### Instructions for the task:
Keeping every word in place, write out the entries that come next.

[Opening Given data section]

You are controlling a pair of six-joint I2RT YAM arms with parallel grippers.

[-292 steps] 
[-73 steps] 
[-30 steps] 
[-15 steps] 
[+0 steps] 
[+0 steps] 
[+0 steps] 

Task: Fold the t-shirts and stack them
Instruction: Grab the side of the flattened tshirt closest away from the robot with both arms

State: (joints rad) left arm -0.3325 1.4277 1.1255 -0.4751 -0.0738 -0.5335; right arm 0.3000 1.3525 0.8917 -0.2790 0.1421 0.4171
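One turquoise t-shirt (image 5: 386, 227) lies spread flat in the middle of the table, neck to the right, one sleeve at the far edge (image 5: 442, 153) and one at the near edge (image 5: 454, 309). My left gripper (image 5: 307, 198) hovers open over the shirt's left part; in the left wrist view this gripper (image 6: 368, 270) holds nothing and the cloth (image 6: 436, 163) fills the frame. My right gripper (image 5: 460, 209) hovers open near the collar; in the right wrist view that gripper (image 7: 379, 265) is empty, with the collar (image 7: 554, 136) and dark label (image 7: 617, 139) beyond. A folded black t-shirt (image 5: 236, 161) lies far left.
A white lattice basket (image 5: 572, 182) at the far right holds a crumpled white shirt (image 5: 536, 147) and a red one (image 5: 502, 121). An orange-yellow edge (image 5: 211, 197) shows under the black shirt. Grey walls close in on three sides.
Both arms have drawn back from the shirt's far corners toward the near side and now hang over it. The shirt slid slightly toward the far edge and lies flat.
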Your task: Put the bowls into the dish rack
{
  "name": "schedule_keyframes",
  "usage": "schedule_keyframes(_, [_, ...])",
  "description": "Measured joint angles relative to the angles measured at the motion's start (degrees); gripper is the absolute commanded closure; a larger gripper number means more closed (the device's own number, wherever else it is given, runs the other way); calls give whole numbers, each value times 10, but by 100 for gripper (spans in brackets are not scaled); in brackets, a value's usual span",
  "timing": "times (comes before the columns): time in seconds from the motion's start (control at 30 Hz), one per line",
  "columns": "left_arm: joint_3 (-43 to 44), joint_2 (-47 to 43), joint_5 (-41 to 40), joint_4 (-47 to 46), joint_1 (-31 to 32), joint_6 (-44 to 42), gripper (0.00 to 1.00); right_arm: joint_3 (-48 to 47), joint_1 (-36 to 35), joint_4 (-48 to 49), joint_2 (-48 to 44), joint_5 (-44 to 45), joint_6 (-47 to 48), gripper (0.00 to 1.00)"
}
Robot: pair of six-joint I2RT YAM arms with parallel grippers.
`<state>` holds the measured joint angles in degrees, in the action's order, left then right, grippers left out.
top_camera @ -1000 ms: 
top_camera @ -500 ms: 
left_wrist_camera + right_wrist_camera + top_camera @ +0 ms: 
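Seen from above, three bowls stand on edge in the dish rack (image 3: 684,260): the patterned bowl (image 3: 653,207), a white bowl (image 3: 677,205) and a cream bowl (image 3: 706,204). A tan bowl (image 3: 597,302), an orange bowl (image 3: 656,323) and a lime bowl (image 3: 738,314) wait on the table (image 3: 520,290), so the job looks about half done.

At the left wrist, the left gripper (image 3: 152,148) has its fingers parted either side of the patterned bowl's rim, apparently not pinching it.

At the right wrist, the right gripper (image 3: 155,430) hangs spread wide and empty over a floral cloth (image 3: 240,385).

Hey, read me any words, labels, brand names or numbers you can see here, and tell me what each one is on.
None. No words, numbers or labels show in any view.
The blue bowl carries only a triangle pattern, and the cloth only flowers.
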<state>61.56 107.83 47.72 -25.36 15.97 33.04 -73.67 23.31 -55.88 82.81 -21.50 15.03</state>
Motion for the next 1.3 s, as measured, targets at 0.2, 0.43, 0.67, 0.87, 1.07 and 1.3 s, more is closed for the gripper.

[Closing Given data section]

### Finished task:
You are controlling a pair of six-joint I2RT YAM arms with parallel grippers.

[-292 steps] 
[-73 steps] 
[-30 steps] 
[-15 steps] 
[+0 steps] 
[+0 steps] 
[+0 steps] 

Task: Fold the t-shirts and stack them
Instruction: Grab the side of the flattened tshirt closest away from the robot with both arms

State: (joints rad) left arm -0.3325 1.4277 1.1255 -0.4751 -0.0738 -0.5335; right arm 0.3000 1.3525 0.8917 -0.2790 0.1421 0.4171
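One turquoise t-shirt (image 5: 386, 227) lies spread flat in the middle of the table, neck to the right, one sleeve at the far edge (image 5: 442, 153) and one at the near edge (image 5: 454, 309). My left gripper (image 5: 307, 198) hovers open over the shirt's left part; in the left wrist view this gripper (image 6: 368, 270) holds nothing and the cloth (image 6: 436, 163) fills the frame. My right gripper (image 5: 460, 209) hovers open near the collar; in the right wrist view that gripper (image 7: 379, 265) is empty, with the collar (image 7: 554, 136) and dark label (image 7: 617, 139) beyond. A folded black t-shirt (image 5: 236, 161) lies far left.
A white lattice basket (image 5: 572, 182) at the far right holds a crumpled white shirt (image 5: 536, 147) and a red one (image 5: 502, 121). An orange-yellow edge (image 5: 211, 197) shows under the black shirt. Grey walls close in on three sides.
Both arms have drawn back from the shirt's far corners toward the near side and now hang over it. The shirt slid slightly toward the far edge and lies flat.
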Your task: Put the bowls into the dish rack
{
  "name": "schedule_keyframes",
  "usage": "schedule_keyframes(_, [_, ...])",
  "description": "Measured joint angles relative to the angles measured at the motion's start (degrees); gripper is the absolute commanded closure; a larger gripper number means more closed (the device's own number, wherever else it is given, runs the other way); calls give whole numbers, each value times 10, but by 100 for gripper (spans in brackets are not scaled); in brackets, a value's usual span",
  "timing": "times (comes before the columns): time in seconds from the motion's start (control at 30 Hz), one per line",
  "columns": "left_arm: joint_3 (-43 to 44), joint_2 (-47 to 43), joint_5 (-41 to 40), joint_4 (-47 to 46), joint_1 (-31 to 32), joint_6 (-44 to 42), gripper (0.00 to 1.00); right_arm: joint_3 (-48 to 47), joint_1 (-36 to 35), joint_4 (-48 to 49), joint_2 (-48 to 44), joint_5 (-44 to 45), joint_6 (-47 to 48), gripper (0.00 to 1.00)"
}
Robot: pair of six-joint I2RT YAM arms with parallel grippers.
`<state>` holds the measured joint angles in degrees, in the action's order, left then right, grippers left out.
top_camera @ -1000 ms: 
top_camera @ -500 ms: 
left_wrist_camera + right_wrist_camera + top_camera @ +0 ms: 
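Seen from above, three bowls stand on edge in the dish rack (image 3: 684,260): the patterned bowl (image 3: 653,207), a white bowl (image 3: 677,205) and a cream bowl (image 3: 706,204). A tan bowl (image 3: 597,302), an orange bowl (image 3: 656,323) and a lime bowl (image 3: 738,314) wait on the table (image 3: 520,290), so the job looks about half done.

At the left wrist, the left gripper (image 3: 152,148) has its fingers parted either side of the patterned bowl's rim, apparently not pinching it.

At the right wrist, the right gripper (image 3: 155,430) hangs spread wide and empty over a floral cloth (image 3: 240,385).

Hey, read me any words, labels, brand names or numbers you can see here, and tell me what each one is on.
None. No words, numbers or labels show in any view.
The blue bowl carries only a triangle pattern, and the cloth only flowers.
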<state>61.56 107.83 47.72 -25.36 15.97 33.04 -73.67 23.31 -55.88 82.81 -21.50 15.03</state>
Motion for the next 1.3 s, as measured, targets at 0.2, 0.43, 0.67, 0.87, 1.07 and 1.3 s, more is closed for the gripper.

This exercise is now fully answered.